"We hope that he becomes an inspiration for Sunnis in and outside Iraq, this hero who lift us all," it says on the website which also states that Taimour Abdelwahab Al-Abdaly traveled to Iraq to be trained by members of Dawlat al-'Iraq al-Islamiyya (the Islamic State of Iraq) and then returned to Sweden to carry out the attack.
The Islamic State in Iraq is a fundamentalist terrorist group linked to al-Qaeda. Its former leader, Abu Omar al-Baghdadi, was the first to threaten to murder the Swedish artist Lars Vilks, who in 2007 depicted the Islamic prophet Mohammed in a drawing.
The group has claimed responsibility for some of the most brutal terrorist acts in Iraq during the last couple of years. The bloodiest was a series of bomb attacks in Baghdad in October 2009 when 155 people died and 721 were injured.
Hamdi Hassan works for the Cabinet Office and has written a book on al-Qaeda. He sees a clear parallel between the attack in Stockholm on Saturday and attacks in Iraq carried out by the Islamic State of Iraq.
”It bears all the hallmarks of al-Qaeda. It is exactly the same method. I am totally convinced that he was in Iraq," Hamdi Hassan told newspaper Svenska Dagbladet.

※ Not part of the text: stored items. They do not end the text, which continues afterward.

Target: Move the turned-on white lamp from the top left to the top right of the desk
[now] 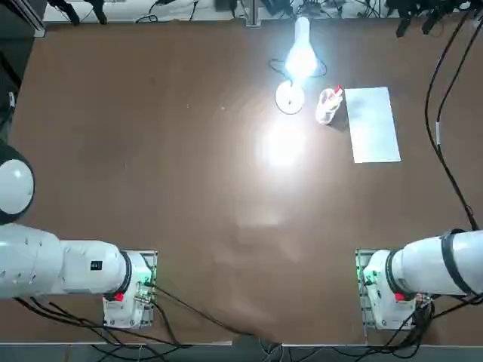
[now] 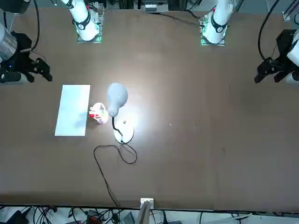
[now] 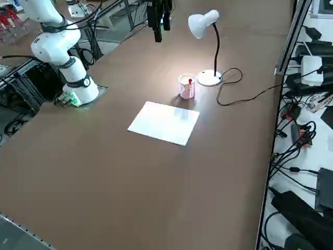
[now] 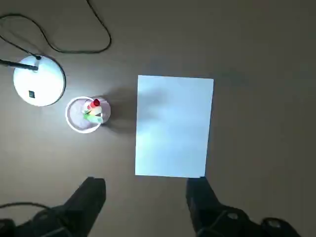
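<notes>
Wrist view shows the right end effector (image 4: 146, 190), fingers apart, above paper sheet (image 4: 174, 126), pen cup (image 4: 87, 114) beside the lamp (image 4: 39, 85).

Lamps: one, a white lamp (image 1: 296, 68) that is lit, near 12 o'clock on the worktop (image 1: 151, 166) in the top view.
Lamp cords: one thin black cord (image 2: 110, 161), looping from the lamp's round base.
Pen cups: one clear cup (image 1: 328, 105), just beside the lamp's base at its 3 o'clock in the top view.
Pens in the cup: a few, one with a red tip; the exact count is too small to tell.
Paper sheets: one white sheet (image 1: 373, 124), at about 1 o'clock on the worktop.
Worktops: one, plain brown.
</notes>
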Available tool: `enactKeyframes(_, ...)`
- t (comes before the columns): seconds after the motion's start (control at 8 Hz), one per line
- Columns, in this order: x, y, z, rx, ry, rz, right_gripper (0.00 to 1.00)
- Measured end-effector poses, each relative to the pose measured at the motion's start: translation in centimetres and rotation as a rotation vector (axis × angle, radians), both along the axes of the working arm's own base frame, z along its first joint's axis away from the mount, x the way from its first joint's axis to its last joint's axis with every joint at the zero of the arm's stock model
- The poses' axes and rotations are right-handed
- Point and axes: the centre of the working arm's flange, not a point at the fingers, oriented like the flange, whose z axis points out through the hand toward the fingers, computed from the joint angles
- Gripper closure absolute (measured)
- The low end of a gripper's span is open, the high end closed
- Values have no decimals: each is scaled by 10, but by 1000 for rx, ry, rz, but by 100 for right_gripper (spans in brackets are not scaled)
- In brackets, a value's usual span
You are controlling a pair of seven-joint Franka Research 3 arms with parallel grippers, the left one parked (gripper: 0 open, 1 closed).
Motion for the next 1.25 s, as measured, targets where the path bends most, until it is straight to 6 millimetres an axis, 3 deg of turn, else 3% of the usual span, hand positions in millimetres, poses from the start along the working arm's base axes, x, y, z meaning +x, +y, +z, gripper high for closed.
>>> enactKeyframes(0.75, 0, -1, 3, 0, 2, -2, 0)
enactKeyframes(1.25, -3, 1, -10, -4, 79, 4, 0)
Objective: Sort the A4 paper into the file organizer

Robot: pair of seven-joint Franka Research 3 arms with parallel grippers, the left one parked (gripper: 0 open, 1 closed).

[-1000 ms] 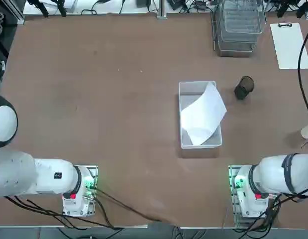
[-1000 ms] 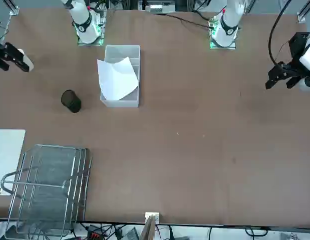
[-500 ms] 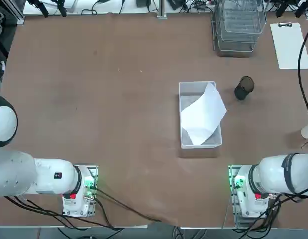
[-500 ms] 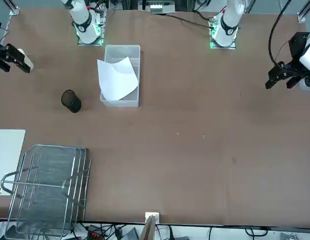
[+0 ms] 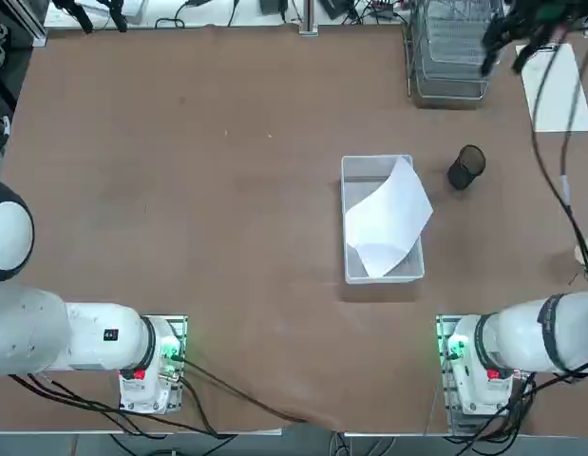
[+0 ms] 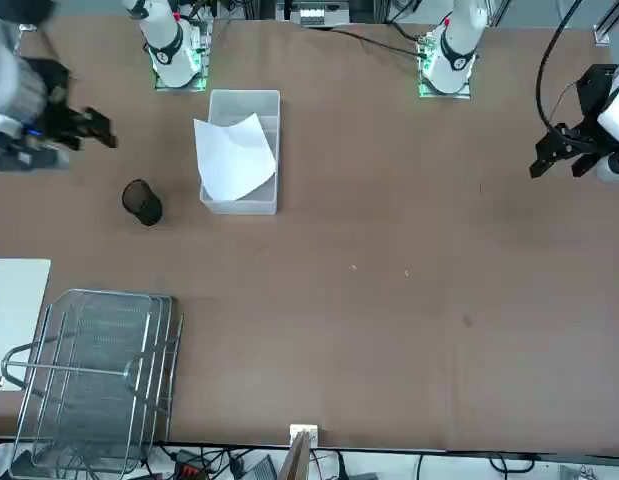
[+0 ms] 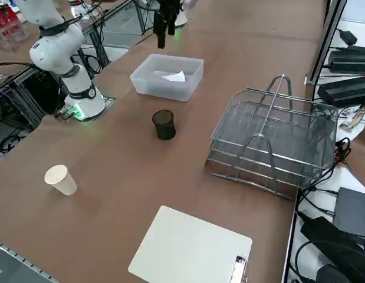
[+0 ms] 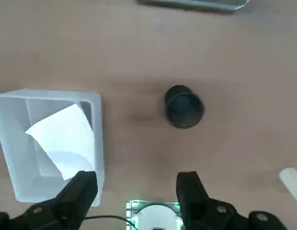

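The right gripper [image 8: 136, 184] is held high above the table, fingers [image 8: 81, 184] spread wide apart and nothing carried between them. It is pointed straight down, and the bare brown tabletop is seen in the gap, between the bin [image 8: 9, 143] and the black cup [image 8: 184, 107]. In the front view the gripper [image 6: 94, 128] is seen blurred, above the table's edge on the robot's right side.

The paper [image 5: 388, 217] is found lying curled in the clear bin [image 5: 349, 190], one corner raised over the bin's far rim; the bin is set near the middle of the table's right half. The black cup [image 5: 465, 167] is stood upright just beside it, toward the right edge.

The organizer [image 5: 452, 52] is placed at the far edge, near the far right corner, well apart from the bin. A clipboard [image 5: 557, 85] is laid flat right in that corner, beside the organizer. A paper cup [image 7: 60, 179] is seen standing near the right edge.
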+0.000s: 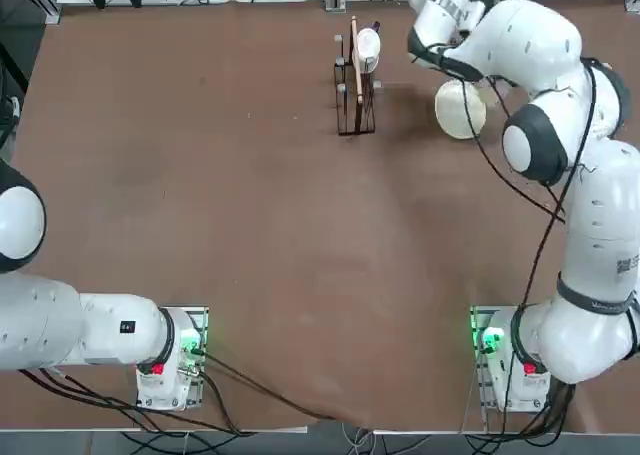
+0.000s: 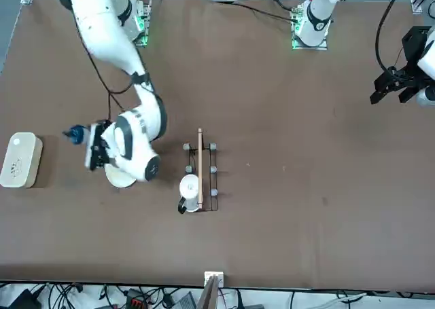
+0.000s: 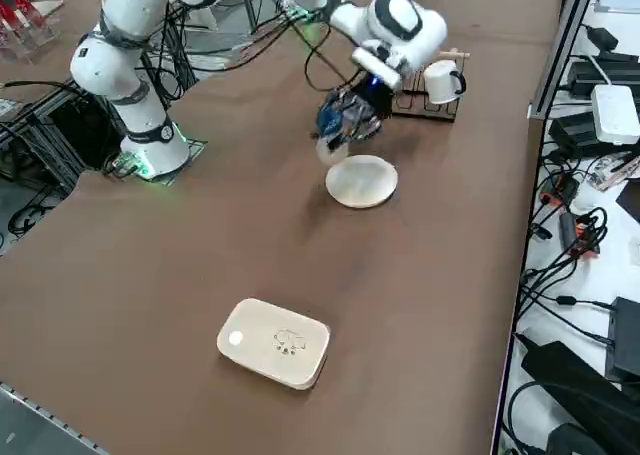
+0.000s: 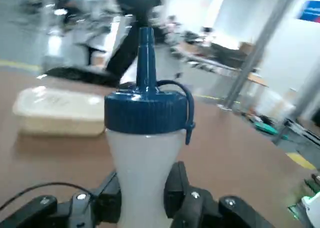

The Islamic State of Iraq is however described as strongly attenuated after having been abandoned by major Sunni clans. This leaves only the hardest core of Islamic militants, where the majority is believed to be from abroad and of various Arab nationalities. The organisation is bound together by the religious interpretation of wahabism Islam and the vision of an Iraq free of Christians and Shiite Muslims.
Taimour Abdulwahab al-Abdaly, 28, killed himself and wounded two people in a botched attack in Stockholm on Saturday afternoon. Iraqi-born Abdulwahab grew up in the small town of Tranås, southern Sweden. He leaves a wife and three children.